Here are a couple other things to consider:

  1. Buying a home results in tax savings – big tax savings!  The biggest tax break typically comes in the form of interest paid on your mortgage.  Unfortunately, the majority of each month’s mortgage payment will go towards interest, but there is a silver lining: you’ll get to deduct it at the end of the year.  Be sure to consult a tax specialist to take advantage of all your homeowner-related tax breaks.
  2. Consider the location (and especially the school district)!

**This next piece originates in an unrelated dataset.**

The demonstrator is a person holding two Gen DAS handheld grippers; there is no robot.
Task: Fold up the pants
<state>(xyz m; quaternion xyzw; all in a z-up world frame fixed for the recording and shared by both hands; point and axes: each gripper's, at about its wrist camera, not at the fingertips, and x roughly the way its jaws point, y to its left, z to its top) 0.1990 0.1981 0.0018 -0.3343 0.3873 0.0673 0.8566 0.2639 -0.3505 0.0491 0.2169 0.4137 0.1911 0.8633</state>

Even if you don’t have kids or don’t plan on them, we strongly encourage all of our buyers to consider the home’s neighborhoods and public school system.  Not only will these homes be easier to sell one day, but they’re also far less likely to lose their value.  Plus, a nice school district often translates into a nice place to live!
  3. When determining your budget, consider real estate taxes.  It’s not exactly the most exciting subject, but real estate taxes are a game-changer when it comes to your home buying budget.  Instead of considering your budget in terms of a home’s price (such as a $200,000 home), it might be more helpful to think about a monthly payment.  The monthly cost will be greatly affected by the taxes, and its how a lender will determine your approval.  Some areas, like many parts of Delaware County, have relatively high taxes, whereas other neighborhoods, like Upper Bucks, are relatively inexpensive.